I use the Sennheiser IEM 300 G2 and it's a great system. If I am getting a send from the house monitor mixer, whether from a dedicated monitor mixer or from FOH, I get a mono mix and use the "focus" mode to blend in my bass as needed.
Otherwise, I bring a 24 channel split and run into a metric halo based setup that allows me to do a stereo mix for myself, the drummer (who controls his via Ableton Live with a Behringer BCF2000. If he wasn't on this rig, he probably would have quit the band by now) and the keyboard player. It works great, soundcheck involves about 10 minutes of tweaking the basic mix that is saved from night to night and off we go.
Where there are not enough monitor mixes to go around, I've even use the mono out of a FOH board and used the FOH mix and blended that with my bass.
Sometimes it can be hard to hear people talking, etc, but you get used to it and it's vastly preferable to dealing with wedges, etc.
DO NOT JUST USE ONE! I can't stress this enough because of the issues outlined above.
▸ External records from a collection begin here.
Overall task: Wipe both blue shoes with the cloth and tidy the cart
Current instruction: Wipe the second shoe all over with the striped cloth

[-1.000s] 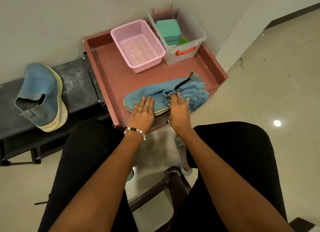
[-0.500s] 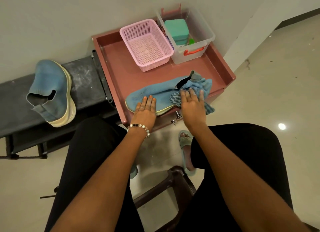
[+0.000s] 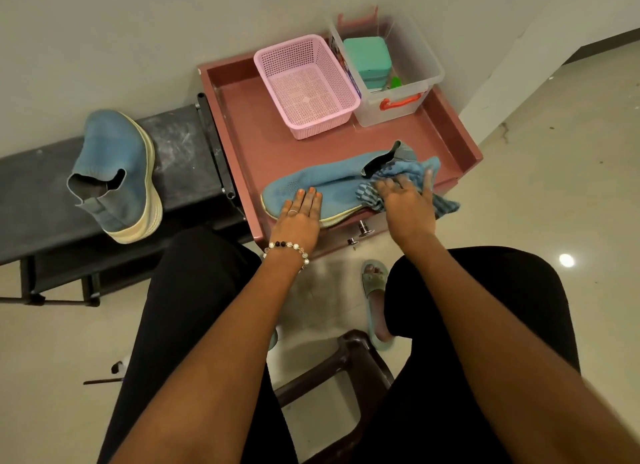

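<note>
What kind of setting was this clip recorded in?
Probably a home entryway or corridor corner: a shoe sits on a low black bench against the wall, beside a small cart, on a polished tile floor.

One shoe [image 3: 322,190] lies on the cart [image 3: 242,117], centre frame; the other shoe [image 3: 117,173] stands on the desk [image 3: 180,141], left.
</note>
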`<state>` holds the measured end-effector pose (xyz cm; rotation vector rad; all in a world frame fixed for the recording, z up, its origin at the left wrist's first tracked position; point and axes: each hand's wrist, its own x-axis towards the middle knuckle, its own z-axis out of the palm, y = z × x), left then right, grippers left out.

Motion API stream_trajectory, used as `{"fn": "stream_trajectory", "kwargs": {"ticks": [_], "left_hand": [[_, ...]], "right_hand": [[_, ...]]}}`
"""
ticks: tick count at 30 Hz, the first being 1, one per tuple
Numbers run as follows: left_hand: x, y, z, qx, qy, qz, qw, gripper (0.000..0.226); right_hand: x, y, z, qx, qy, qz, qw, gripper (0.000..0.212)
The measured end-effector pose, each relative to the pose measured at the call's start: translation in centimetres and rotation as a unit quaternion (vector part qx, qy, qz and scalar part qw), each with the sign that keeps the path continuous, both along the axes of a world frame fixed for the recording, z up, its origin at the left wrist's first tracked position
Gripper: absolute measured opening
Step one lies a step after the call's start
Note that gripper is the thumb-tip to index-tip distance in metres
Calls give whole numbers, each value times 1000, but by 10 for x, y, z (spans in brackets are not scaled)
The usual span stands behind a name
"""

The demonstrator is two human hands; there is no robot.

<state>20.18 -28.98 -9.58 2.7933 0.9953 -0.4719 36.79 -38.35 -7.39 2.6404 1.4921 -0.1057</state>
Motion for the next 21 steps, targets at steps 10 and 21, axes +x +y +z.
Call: {"fn": "stream_trajectory", "kwargs": {"ticks": [10, 21], "left_hand": [[1, 3, 3, -15, 13, 2, 1000, 55], [2, 3, 0, -28, 5, 4, 1000, 60]], "right_hand": [[-39, 9, 4, 32, 190, 126, 973, 56], [-57, 30, -6, 5, 78, -34, 996, 41]]}}
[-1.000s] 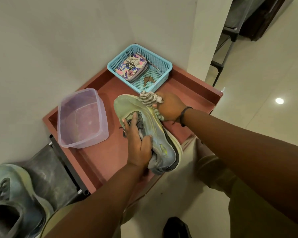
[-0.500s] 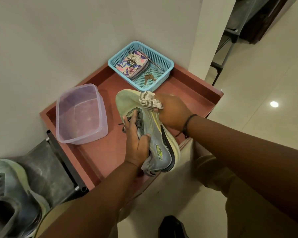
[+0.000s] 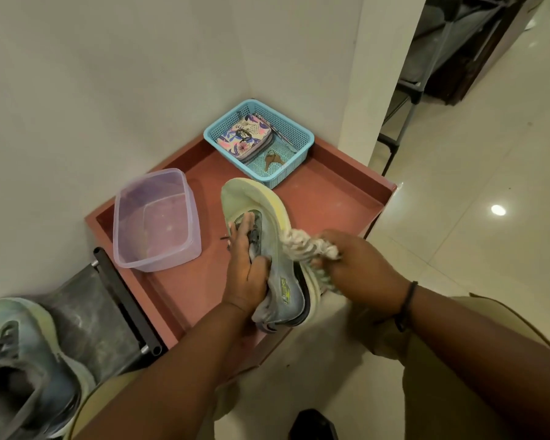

Especially for a singer. You will inevitably turn up the in ear to match or exceed the volume of the stage and that is very very dangerous. You are way better off just getting some decent ear plugs if you want to hear the stage.
In any case, when we get to use our full monitor rig, everyone loves it. The FOH guy loves it because it cleans up the crap flying around on stage, he doesn't have to worry about 3 of the mixes (singing drummers can really screw up stage sound with a cranked monitor) and we help wire the stage for him. The band loves it because they can really hear very well and there's no ear fatigue.
Edwin
PS My drummer and keyboard player also love it because they go wired and the drummer works at Grace Design, so they use M902s!